Web link:http://www.thehindu.com/2008/10/15/stories/2008101551790500.htm
Tamil Nadu - Salem Sanitary workers demand mechanisation of drainage cleaning work
R. Ilangovan
‘Manual scavenging is barbaric and goes against the conscience of civic society’
‘Nearly 4,000 workers have perished while cleaning manholes in the State in the last 20 years’
SALEM: The contract sanitary workers in local bodies, a majority of them Arunthathiyars, have urged the State Government to immediately ‘mechanise’ the underground drainage cleaning work.
They say that whenever underground drainage gets chocked, they will be lowered down into manholes with a rope tied to their waist.
Many have lost their lives, inhaling poisonous gases.
K.R. Ganesan, general secretary of the Tamil Nadu Rural Development and Local Administration Employees Sammelan, affiliated to the CITU, told The Hindu that manual scavenging “is barbaric and goes against the conscience of civic society”.
Welcoming the High Court’s directive banning the entry of any human into manholes for cleaning, he said that between December 27, 2006, and September 27, 2007, six scavengers, engaged in cleaning manholes, had died of asphyxiation in Chennai alone.
Such deaths were reported from Coimbatore and Madurai too. As per a rough estimate, nearly 4,000 workers had perished while cleaning manholes and septic tanks in the State in the past two decades, he said.
“Sadly neither have their families received any compensation nor have the police registered any case.”
The Arunthathiyar leaders say that private operators in charge of scavenging in many local bodies tap the untrained Dalit men, mostly from Arunthathiyar colonies.
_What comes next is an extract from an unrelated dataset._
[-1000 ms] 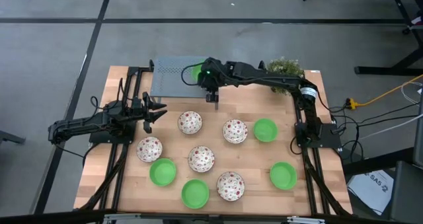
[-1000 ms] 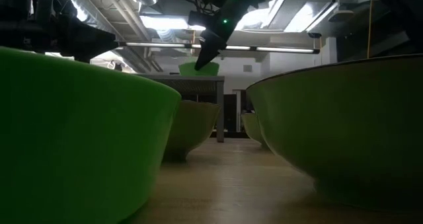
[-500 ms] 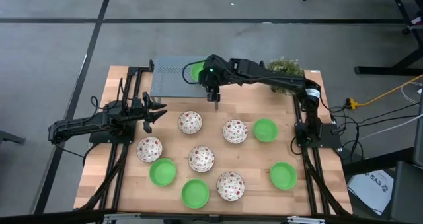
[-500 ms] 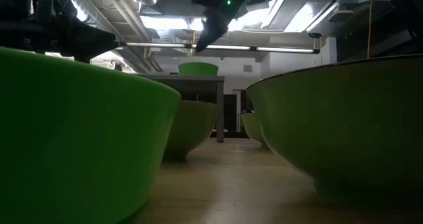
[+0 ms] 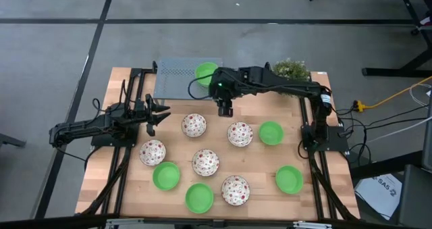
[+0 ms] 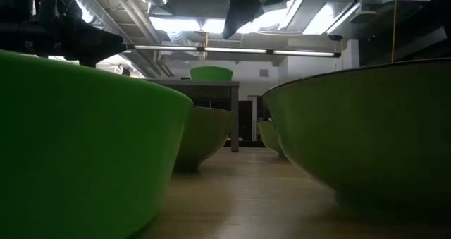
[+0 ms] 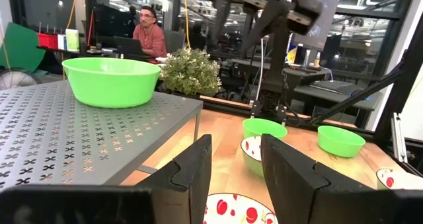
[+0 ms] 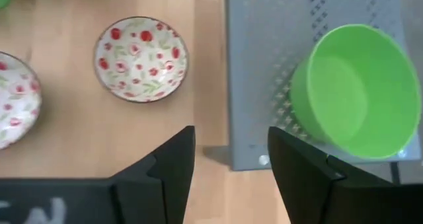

Pittance and pints of alcohol are offered in wages, they say.
“But whenever a fatality occurred, neither the contractor nor the local body would come forward to owe up responsibility,” said Mr. Ganesan, also a member of the Sanitary Workers Welfare Board.
The Arunthathiyar leaders fear the casualty may spike since many municipalities and town panchayats have started underground drainage projects.
The State Government should integrate the abolition of manual scavenging along with the project reports too, they insisted.
The Rural Development and Local Administration Employees Sammelan, which met here recently, announced that it would launch an agitation from November 10 to protest against the privatisation of sanitary works and to demand higher wages and mechanisation of scavenging.